* _Directions for this task_
Your reply should be the records below, duplicated exactly, with any picture removed.

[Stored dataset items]

*** Block opens ***

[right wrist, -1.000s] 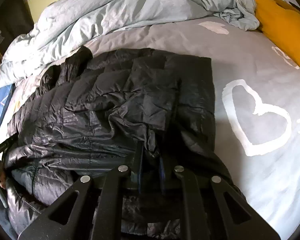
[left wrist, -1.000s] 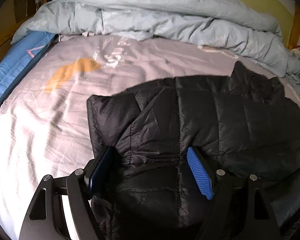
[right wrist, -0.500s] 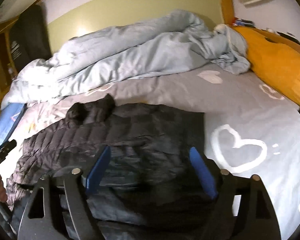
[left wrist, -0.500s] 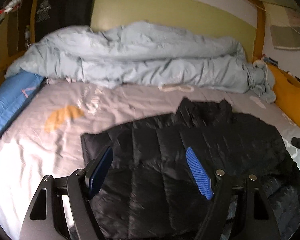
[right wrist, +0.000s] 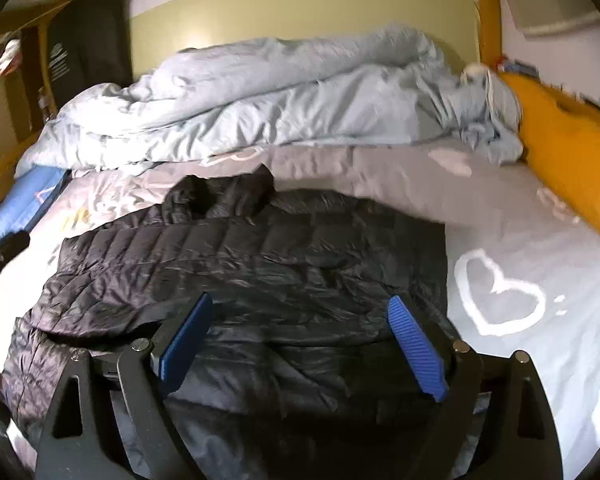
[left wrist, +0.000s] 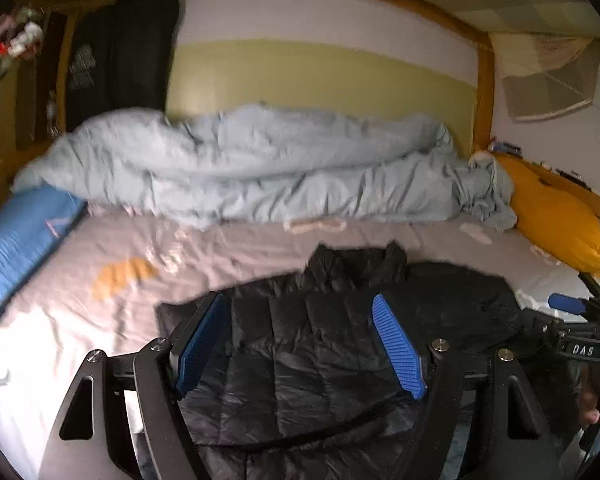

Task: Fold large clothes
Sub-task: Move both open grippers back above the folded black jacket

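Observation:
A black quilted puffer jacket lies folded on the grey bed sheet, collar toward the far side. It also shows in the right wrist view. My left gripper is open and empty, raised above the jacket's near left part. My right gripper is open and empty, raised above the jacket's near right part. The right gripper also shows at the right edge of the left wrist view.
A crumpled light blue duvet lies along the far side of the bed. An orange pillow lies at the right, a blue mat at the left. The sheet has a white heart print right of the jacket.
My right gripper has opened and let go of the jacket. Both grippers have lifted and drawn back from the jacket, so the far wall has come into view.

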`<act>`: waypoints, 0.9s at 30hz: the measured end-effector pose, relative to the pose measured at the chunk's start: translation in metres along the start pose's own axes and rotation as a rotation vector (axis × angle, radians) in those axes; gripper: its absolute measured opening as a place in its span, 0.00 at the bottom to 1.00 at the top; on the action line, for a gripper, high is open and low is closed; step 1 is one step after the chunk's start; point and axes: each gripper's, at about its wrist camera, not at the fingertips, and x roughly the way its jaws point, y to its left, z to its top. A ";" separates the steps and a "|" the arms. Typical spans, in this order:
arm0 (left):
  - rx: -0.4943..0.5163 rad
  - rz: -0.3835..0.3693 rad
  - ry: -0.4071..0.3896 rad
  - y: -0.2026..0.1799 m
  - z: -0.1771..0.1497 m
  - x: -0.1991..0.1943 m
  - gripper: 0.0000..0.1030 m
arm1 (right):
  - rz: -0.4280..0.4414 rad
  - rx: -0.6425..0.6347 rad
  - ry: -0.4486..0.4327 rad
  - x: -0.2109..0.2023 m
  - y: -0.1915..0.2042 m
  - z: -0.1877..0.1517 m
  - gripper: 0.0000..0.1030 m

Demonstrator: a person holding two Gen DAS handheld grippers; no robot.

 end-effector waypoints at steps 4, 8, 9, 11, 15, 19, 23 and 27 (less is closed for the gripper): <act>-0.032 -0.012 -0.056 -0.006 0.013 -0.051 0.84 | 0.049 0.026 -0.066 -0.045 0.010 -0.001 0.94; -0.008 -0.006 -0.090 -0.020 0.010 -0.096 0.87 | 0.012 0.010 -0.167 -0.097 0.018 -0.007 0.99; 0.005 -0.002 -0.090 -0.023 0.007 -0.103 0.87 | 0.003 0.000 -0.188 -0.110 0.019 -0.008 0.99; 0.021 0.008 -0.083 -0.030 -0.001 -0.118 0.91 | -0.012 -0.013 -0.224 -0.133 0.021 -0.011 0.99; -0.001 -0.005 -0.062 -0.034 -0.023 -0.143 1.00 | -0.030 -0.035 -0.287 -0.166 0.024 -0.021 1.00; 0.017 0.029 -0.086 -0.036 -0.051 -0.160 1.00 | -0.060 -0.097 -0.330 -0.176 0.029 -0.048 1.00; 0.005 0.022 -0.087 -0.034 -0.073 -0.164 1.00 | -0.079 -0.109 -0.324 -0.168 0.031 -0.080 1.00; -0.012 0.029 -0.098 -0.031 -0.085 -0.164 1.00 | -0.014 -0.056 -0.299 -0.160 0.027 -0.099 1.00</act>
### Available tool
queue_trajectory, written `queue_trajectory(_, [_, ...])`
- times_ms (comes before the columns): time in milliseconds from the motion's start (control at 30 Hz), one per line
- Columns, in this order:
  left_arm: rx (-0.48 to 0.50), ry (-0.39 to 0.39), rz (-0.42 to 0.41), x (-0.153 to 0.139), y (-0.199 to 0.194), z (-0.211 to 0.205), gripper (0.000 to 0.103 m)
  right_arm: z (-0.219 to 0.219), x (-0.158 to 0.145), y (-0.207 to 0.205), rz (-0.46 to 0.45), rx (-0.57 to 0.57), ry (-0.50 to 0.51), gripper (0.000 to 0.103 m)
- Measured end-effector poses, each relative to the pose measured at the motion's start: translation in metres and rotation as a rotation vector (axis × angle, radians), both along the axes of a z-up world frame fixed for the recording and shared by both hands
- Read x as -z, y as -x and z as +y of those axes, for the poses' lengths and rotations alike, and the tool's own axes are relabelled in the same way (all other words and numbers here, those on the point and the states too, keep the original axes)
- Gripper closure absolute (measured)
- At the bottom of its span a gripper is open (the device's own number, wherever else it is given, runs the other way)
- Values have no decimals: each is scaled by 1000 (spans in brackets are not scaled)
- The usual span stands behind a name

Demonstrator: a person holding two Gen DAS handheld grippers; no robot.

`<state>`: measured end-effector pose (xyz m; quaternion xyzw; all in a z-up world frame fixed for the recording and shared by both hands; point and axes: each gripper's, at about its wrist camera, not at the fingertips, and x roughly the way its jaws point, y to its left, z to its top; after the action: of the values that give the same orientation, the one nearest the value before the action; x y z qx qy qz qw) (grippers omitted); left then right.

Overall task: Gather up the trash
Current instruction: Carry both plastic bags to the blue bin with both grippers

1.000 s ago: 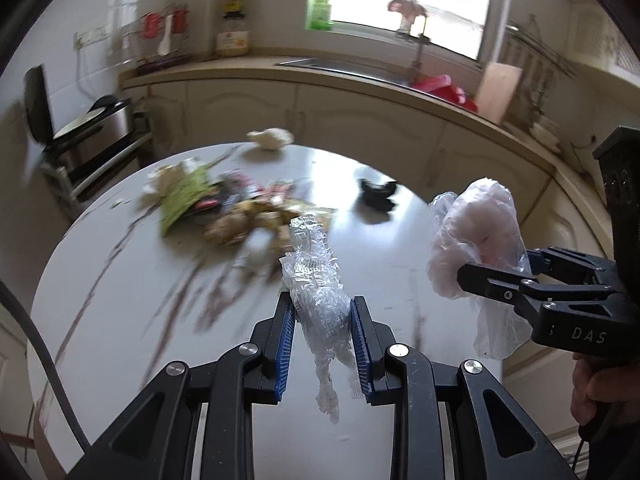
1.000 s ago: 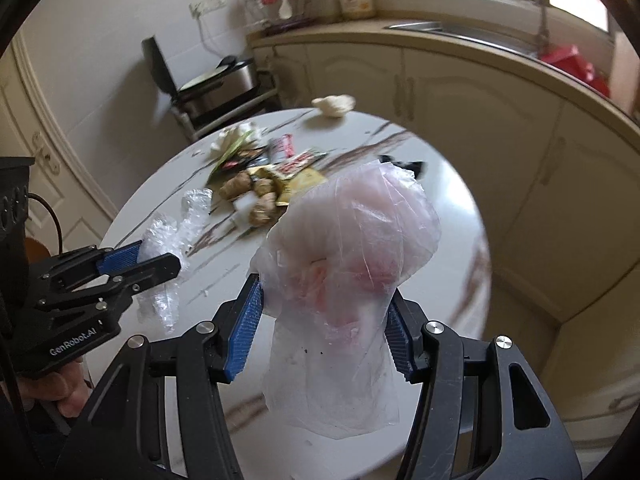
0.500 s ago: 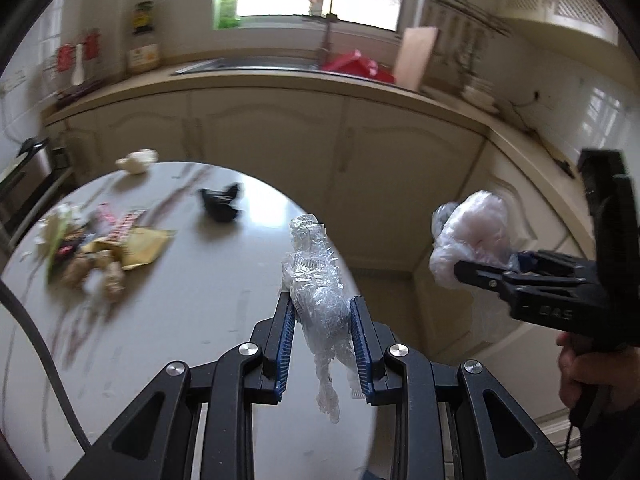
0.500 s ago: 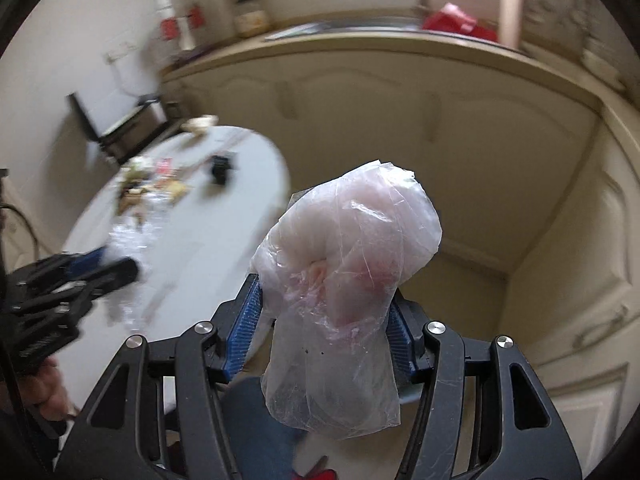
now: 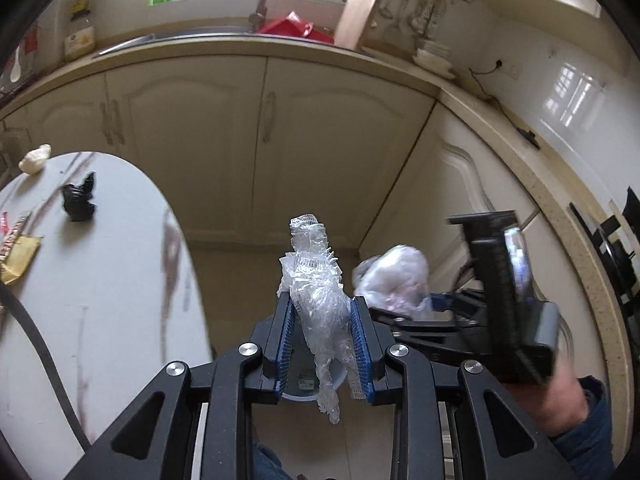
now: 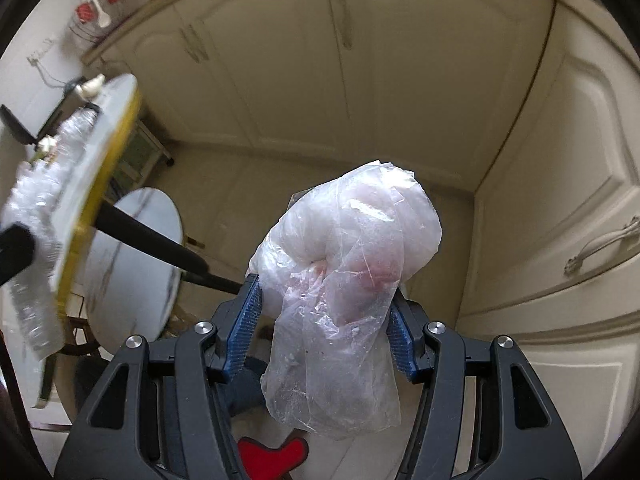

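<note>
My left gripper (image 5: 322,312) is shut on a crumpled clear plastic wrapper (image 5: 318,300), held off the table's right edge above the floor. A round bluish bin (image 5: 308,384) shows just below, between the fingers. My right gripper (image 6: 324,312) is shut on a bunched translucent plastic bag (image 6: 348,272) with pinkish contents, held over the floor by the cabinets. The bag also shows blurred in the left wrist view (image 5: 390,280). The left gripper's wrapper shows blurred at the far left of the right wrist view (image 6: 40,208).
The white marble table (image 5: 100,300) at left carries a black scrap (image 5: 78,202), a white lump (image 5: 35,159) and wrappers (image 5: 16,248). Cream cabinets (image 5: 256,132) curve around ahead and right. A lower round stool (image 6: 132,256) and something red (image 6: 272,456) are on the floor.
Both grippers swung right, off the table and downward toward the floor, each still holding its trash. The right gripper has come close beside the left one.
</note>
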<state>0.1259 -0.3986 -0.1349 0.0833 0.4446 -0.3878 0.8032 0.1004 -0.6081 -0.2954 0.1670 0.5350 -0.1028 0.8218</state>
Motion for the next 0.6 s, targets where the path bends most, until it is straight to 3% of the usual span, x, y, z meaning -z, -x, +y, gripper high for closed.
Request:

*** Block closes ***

* _Output for this exercise_
[right wrist, -1.000s] 
[left wrist, -1.000s] 
[right wrist, -0.500s] 
[left wrist, -0.500s] 
[right wrist, +0.000s] 
[left wrist, +0.000s] 

Task: Fold large clothes
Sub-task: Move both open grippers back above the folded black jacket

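Observation:
A black quilted puffer jacket lies folded on the grey bed sheet, collar toward the far side. It also shows in the right wrist view. My left gripper is open and empty, raised above the jacket's near left part. My right gripper is open and empty, raised above the jacket's near right part. The right gripper also shows at the right edge of the left wrist view.
A crumpled light blue duvet lies along the far side of the bed. An orange pillow lies at the right, a blue mat at the left. The sheet has a white heart print right of the jacket.
My right gripper has opened and let go of the jacket. Both grippers have lifted and drawn back from the jacket, so the far wall has come into view.
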
`<act>`: waypoints, 0.9s at 30hz: the measured end-effector pose, relative to the pose measured at the chunk's start: translation in metres along the start pose's own axes and rotation as a rotation vector (axis × angle, radians) in those axes; gripper: its absolute measured opening as a place in its span, 0.00 at the bottom to 1.00 at the top; on the action line, for a gripper, high is open and low is closed; step 1 is one step after the chunk's start; point and axes: each gripper's, at about its wrist camera, not at the fingertips, and x roughly the way its jaws point, y to its left, z to its top. A ";" separates the steps and a "|" the arms. Typical spans, in this order:
arm0 (left):
  - rx: -0.4943..0.5163 rad
  - rz: -0.3835..0.3693 rad
  - ry: -0.4071..0.3896 rad
  - y: -0.2026..0.1799 m
  - z: -0.1771..0.1497 m
  - x: -0.1991..0.1943 m
  - gripper: 0.0000..0.1030 m
arm1 (right):
  - rz: -0.4280..0.4414 rad
  - rx: -0.6425..0.6347 rad
  - ry: -0.4486..0.4327 rad
  - x: -0.2109..0.2023 m
  - y: -0.1915..0.2042 m
  - z: -0.1877..0.1517 m
  - gripper: 0.0000..0.1030 m

Demonstrator: a person holding two Gen DAS handheld grippers; no robot.

 end-effector waypoints at steps 4, 8, 9, 11, 15, 19, 23 and 27 (less is closed for the gripper): <act>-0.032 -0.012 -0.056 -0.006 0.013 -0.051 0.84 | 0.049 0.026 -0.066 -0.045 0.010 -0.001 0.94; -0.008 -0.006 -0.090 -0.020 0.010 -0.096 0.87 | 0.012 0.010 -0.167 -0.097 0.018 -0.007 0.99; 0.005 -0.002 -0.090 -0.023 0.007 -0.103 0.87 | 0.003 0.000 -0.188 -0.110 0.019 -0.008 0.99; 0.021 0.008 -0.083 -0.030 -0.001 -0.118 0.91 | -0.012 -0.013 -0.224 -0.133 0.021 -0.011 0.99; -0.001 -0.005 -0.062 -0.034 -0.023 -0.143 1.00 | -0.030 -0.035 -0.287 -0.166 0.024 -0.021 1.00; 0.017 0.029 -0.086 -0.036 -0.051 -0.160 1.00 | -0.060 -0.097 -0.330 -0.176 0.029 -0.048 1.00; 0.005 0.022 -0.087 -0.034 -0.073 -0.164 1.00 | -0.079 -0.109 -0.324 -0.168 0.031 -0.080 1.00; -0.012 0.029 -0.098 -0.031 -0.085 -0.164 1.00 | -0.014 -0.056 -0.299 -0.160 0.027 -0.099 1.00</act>
### Available tool
queue_trajectory, written `queue_trajectory(_, [_, ...])`
- times_ms (comes before the columns): time in milliseconds from the motion's start (control at 30 Hz), one per line
- Columns, in this order:
  left_arm: rx (-0.48 to 0.50), ry (-0.39 to 0.39), rz (-0.42 to 0.41), x (-0.153 to 0.139), y (-0.199 to 0.194), z (-0.211 to 0.205), gripper (0.000 to 0.103 m)
  right_arm: z (-0.219 to 0.219), x (-0.158 to 0.145), y (-0.207 to 0.205), rz (-0.46 to 0.45), rx (-0.57 to 0.57), ry (-0.50 to 0.51), gripper (0.000 to 0.103 m)
- Measured end-effector poses, each relative to the pose measured at the motion's start: translation in metres and rotation as a rotation vector (axis × angle, radians), both along the axes of a z-up world frame fixed for the recording and shared by both hands
- Read x as -z, y as -x and z as +y of those axes, for the poses' lengths and rotations alike, and the tool's own axes are relabelled in the same way (all other words and numbers here, those on the point and the states too, keep the original axes)
- Gripper closure absolute (measured)
- At the bottom of its span a gripper is open (the device's own number, wherever else it is given, runs the other way)
- Values have no decimals: each is scaled by 1000 (spans in brackets are not scaled)
- The usual span stands behind a name

Demonstrator: a person holding two Gen DAS handheld grippers; no robot.

`<state>`: measured end-effector pose (xyz m; quaternion xyzw; all in a z-up world frame fixed for the recording and shared by both hands; point and axes: each gripper's, at about its wrist camera, not at the fingertips, and x roughly the way its jaws point, y to its left, z to its top; after the action: of the values that give the same orientation, the one nearest the value before the action; x y z qx qy qz qw) (grippers omitted); left then right.

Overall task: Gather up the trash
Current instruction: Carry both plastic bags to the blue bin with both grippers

1.000 s ago: 
1.000 s ago: 
0.500 s ago: 
0.500 s ago: 
now: 
now: 

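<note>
My left gripper (image 5: 322,312) is shut on a crumpled clear plastic wrapper (image 5: 318,300), held off the table's right edge above the floor. A round bluish bin (image 5: 308,384) shows just below, between the fingers. My right gripper (image 6: 324,312) is shut on a bunched translucent plastic bag (image 6: 348,272) with pinkish contents, held over the floor by the cabinets. The bag also shows blurred in the left wrist view (image 5: 390,280). The left gripper's wrapper shows blurred at the far left of the right wrist view (image 6: 40,208).
The white marble table (image 5: 100,300) at left carries a black scrap (image 5: 78,202), a white lump (image 5: 35,159) and wrappers (image 5: 16,248). Cream cabinets (image 5: 256,132) curve around ahead and right. A lower round stool (image 6: 132,256) and something red (image 6: 272,456) are on the floor.
Both grippers swung right, off the table and downward toward the floor, each still holding its trash. The right gripper has come close beside the left one.
</note>
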<state>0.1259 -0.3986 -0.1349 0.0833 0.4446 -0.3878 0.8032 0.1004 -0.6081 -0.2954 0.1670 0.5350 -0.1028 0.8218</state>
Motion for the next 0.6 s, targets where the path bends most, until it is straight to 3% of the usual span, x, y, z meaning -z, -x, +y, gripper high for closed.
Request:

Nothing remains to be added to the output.